DIRECTIONS FOR THIS TASK: Where in the data does the word "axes" appear? Find those lines and copy them.
____
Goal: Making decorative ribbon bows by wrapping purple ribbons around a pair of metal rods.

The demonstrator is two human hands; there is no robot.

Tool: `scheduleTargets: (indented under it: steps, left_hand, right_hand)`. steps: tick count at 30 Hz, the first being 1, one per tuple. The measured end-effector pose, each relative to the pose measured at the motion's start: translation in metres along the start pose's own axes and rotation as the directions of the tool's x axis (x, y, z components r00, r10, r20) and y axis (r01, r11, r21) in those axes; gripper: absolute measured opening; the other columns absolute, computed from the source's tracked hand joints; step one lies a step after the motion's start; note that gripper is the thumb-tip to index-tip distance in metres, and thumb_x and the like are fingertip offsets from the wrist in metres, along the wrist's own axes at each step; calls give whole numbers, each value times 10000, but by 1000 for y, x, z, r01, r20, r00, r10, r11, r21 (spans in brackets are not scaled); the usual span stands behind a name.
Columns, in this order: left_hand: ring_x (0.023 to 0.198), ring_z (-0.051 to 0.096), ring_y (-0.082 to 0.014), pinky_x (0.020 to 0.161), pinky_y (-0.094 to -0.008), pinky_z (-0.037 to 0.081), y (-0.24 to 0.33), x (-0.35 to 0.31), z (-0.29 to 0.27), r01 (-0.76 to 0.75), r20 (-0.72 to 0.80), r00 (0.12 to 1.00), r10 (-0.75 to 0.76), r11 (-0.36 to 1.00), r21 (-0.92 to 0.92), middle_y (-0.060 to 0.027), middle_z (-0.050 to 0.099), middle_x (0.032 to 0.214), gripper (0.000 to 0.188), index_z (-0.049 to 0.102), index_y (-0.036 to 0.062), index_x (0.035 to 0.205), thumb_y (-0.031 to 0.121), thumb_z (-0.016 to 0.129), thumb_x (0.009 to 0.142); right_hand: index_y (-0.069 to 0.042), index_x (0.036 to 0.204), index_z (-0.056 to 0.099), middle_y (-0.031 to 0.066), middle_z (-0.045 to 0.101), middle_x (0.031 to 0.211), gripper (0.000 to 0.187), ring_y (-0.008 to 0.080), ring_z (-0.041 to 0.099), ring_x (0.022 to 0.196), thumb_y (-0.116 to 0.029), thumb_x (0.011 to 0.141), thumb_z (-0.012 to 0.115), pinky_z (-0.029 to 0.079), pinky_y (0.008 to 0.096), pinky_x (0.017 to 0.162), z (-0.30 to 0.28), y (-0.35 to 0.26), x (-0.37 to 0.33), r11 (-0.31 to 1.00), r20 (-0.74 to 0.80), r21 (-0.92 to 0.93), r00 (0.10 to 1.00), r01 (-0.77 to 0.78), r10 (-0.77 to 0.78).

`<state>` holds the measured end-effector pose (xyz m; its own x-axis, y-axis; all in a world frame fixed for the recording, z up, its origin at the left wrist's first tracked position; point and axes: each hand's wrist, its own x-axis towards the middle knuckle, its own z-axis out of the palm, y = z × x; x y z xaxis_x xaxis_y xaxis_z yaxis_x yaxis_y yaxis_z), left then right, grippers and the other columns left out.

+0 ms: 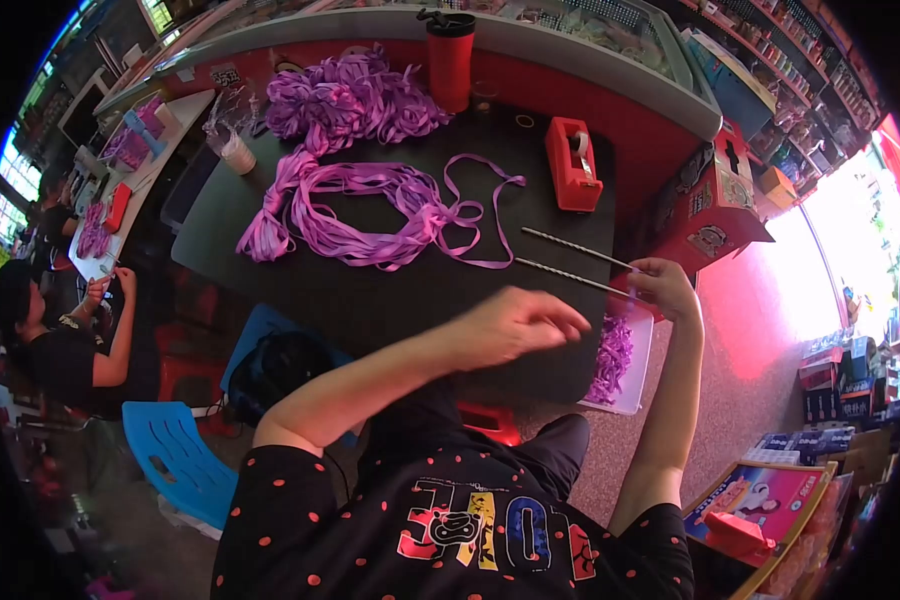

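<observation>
Two thin silver metal chopsticks (570,277) with a twisted pattern reach over the right edge of the black table. My right hand (665,287) pinches their near ends, and the tips point left, apart from each other. My left hand (525,325), slightly blurred, hovers over the table's front part with its fingers stretched to the right and nothing visible in them. Beyond the chopsticks lies a loop of purple ribbon (370,250), knotted at its right, with a loose end (510,220) curling near the tips. Below my right hand, a white plastic bin (630,400) holds small purple ribbon pieces (612,360).
At the table's back sit a large heap of purple ribbon (355,100), a red tumbler (451,65) and a red tape dispenser (574,170). A blue chair (175,455) stands at the left. Another person (65,335) sits at a white table (105,215).
</observation>
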<state>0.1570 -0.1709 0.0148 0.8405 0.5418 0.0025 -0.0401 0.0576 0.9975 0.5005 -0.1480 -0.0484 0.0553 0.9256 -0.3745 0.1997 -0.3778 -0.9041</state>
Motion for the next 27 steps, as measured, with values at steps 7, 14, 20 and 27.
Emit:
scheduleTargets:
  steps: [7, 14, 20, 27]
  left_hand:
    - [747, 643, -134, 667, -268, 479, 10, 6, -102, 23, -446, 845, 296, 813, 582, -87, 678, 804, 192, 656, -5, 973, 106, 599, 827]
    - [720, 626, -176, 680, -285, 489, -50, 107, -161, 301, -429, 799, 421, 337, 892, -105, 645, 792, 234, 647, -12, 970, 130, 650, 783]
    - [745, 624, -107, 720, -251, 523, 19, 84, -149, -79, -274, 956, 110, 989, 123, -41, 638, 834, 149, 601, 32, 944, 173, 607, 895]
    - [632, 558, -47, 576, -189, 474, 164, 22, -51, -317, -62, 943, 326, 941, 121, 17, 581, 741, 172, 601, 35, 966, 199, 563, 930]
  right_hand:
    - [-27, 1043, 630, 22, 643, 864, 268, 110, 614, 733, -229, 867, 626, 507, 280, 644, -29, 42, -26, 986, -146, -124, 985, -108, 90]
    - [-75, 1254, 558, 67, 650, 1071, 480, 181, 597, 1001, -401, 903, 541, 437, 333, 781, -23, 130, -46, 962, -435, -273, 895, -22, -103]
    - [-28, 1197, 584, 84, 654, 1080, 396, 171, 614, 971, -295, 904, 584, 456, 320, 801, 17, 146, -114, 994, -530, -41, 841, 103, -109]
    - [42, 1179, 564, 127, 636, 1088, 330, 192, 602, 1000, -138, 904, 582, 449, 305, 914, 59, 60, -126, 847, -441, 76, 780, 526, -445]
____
RESULT FOR THIS EXERCISE:
Tool: `scheduleTargets: (indented under it: steps, left_hand, right_hand)`. steps: tick count at 30 Hz, the first being 1, one per tuple. The measured end-effector pose, each relative to the pose measured at the motion's start: translation in metres along the start pose's own axes and rotation as the directions of the tool's x axis (x, y, z components r00, r10, r20) and y axis (r01, r11, r21) in those axes; gripper: absolute measured opening; the other columns absolute, computed from the source's tracked hand joints; step one lies a step after the motion's start; note that gripper is the thumb-tip to index-tip distance in metres, and thumb_x and the like are fingertip offsets from the wrist in metres, along the wrist's own axes at each step; calls give whole numbers, each value times 10000, but by 1000 for y, x, z, r01, r20, r00, r10, r11, r21 (spans in brackets are not scaled); the usual span stands behind a name.
`<state>` holds the measured end-effector pose (xyz m; its own x-axis, y-axis; all in a world frame fixed for the recording, z up, its origin at the left wrist's first tracked position; point and axes: each hand's wrist, its own x-axis towards the middle knuckle, its own z-axis out of the palm, y = z × x; x y z xaxis_x xaxis_y xaxis_z yaxis_x yaxis_y yaxis_z), left then right, grippers and the other columns left out.

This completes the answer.